Some considerations and limitations of this study should be discussed. As in the majority of clinical rTMS studies, the insufficient blinding certainly represents a limitation. However, only patients who received verum iTBS showed an increase of panic-specific cortical activation not only in the left, but also in the right, PFC. This could indicate a more pronounced, broader cortical activation, specifically induced by verum iTBS. For future studies, sham coils evoking scalp muscle stimulations should be used (e.g., Mennemeier et al., 2010). It should further be considered that other factors, like state-dependent neural baseline activity, might also have influenced iTBS effects.
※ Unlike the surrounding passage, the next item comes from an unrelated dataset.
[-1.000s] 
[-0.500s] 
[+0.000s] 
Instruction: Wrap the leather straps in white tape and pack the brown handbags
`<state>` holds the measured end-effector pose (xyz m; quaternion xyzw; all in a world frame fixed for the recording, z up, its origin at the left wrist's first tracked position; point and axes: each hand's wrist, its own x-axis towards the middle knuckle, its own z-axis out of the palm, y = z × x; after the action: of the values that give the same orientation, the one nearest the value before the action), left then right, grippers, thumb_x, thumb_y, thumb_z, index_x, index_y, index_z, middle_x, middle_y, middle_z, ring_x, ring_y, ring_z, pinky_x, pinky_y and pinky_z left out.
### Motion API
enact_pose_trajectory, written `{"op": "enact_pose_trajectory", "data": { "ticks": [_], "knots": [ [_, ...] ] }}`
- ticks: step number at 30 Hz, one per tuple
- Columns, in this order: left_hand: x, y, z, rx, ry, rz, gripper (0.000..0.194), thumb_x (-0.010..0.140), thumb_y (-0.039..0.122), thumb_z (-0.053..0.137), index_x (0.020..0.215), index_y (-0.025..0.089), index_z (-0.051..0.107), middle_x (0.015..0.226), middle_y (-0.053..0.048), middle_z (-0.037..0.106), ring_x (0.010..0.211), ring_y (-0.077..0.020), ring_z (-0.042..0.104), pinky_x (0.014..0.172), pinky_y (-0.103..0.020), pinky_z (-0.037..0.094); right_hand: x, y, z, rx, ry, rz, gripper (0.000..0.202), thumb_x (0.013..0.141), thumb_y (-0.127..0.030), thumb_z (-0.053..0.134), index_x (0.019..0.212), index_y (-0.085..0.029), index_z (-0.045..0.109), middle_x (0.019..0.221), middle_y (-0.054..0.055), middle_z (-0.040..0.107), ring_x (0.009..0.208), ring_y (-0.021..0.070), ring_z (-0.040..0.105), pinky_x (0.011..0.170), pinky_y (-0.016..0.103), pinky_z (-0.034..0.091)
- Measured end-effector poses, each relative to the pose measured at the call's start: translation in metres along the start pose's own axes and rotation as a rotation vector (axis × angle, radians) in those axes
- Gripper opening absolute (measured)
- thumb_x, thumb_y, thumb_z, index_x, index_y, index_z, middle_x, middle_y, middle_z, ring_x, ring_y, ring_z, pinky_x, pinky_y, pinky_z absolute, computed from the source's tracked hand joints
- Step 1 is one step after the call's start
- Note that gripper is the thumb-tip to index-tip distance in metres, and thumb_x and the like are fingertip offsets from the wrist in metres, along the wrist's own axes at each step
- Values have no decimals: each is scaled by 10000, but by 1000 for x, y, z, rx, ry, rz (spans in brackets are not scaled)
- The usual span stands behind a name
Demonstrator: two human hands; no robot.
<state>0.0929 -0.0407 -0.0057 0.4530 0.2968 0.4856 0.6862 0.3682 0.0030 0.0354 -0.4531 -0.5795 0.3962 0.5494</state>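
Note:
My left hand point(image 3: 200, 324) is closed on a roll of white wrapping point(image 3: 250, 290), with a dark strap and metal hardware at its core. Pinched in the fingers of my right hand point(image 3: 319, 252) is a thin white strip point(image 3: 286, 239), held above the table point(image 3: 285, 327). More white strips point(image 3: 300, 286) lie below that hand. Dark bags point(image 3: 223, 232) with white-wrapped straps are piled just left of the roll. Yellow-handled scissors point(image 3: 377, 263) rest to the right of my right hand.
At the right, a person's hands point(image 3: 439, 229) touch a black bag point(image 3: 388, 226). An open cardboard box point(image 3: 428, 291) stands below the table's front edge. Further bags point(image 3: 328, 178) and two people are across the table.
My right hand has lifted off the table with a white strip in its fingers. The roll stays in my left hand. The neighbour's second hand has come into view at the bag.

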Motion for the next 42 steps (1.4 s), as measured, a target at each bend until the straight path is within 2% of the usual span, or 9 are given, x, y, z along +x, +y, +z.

For future iTBS studies, it might be interesting to investigate its potential therapeutic add-on effects by systematically manipulating the activation of fear-relevant networks preceding iTBS application, and the timing of iTBS relative to the phase and contents of concurrent CBT. In this context, an especially interesting attempt might be the application of iTBS in order to enhance extinction learning. In fact, Guhn et al. (2014) could show that activating rTMS over the medial PFC improved the extinction of a previously conditioned fear reaction in a group of healthy adults. Regarding clinical populations, not much research exist until now. Marin et al. (2014) discusses two studies (Osuch et al., 2009, Boggio et al., 2010) were rTMS was successfully applied for improved extinction processes in groups of patients suffering from post-traumatic stress disorder. However, the authors also emphasise that further systematic studies are needed before establishing rTMS as an add-on tool in clinical applications. At last it might have been interesting to perform an additional fNIRS measurement after the completion of CBT and not just after the first weeks when additional iTBS application took place. This way it would have been possible to further analyse the duration of iTBS effects on the one hand but also the general effects of CBT on a neurobiological level in more detail.

Conclusion

We were able to demonstrate prefrontal hypoactivity for panic-related stimuli in PD patients, which could be normalised by add-on iTBS. Clinical ratings significantly improved during iTBS/CBT. No significant differences were found between verum and sham iTBS, except for a more stable reduction of agoraphobic avoidance in the verum group. Thus, the therapeutic potential of a combination of iTBS and CBT requires further investigation in future studies that systematically manipulate the mental activity (e.g., fear-network activation) of patients during iTBS, as well as the timing of iTBS relative to CBT contents.

Conflict of interest

The authors declare that they have no conflict of interest.

Funding

This study was supported by grants from the German Federal Ministry of Education and Research (project no. 01GV0610) as a sub-project of the BMBF Psychotherapy Research Funding Initiative. The project was also supported by the SFB TRR 58 “Angst, Furcht, Angsterkrankungen” by the Deutsche Forschungsgemeinschaft (DFG) subproject (C01). The funding sources had no involvement in study design, in the collection, analysis and interpretation of data; in the writing of the report; or in the decision to submit the article for publication.